Almost any mainstream article about computer security portrays the threats as far more sinister than they really are. That's mainly because the whole world of hacking and computer security is exotic in most people's minds and gains an almost-magical aura.

But that being said, the conficker worm is technically interesting and very very well made. ebrown said that it has been "defeated" but he's talking about the exploit that the worm used, which isn't at all what the security researchers are talking about. That hole was closed long ago, they are talking about their inability to take down the bot net that the worm created. The holes are always patched and there are always millions who don't bother applying the patches. That much is normal, what is different is that this network isn't being taken down or rendered useless as easy as large scale infections like this are usually fought.

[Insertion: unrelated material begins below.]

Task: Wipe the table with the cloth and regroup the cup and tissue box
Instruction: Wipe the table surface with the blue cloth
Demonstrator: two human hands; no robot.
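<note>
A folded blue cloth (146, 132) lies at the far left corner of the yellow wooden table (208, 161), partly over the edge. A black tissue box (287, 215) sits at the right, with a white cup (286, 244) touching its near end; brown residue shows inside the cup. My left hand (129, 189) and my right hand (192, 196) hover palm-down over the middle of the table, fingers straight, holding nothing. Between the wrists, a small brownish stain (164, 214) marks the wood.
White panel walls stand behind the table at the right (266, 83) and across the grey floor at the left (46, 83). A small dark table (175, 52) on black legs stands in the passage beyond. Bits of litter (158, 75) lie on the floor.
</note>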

A "bot net" is a group of computers that have been compromised and that can be controlled by a remote party. These are often used to send spam, infect other computers, or launch denial of service attacks (this kind of attack basically means each computer sends traffic at a target in order to flood them and prevent other legitimate traffic from getting through).

The conficker worm has made a big bot net for someone, but it hasn't really been used, and has been cleverly evolving in ways that make it very difficult to take down the botnet. For example, while many worms will use one specified domain to phone home to and get instructions this worm is setup to try many random domains that are not yet registered. This complicates the efforts to fight it, because with just one domain the domain itself can be taken over. Security researchers have been registering some of the domains the worm will "phone home" to but due to the volume of random domains it can use they can't get them all and this leaves an easy way for the hackers to control the network by just registering one of the domains.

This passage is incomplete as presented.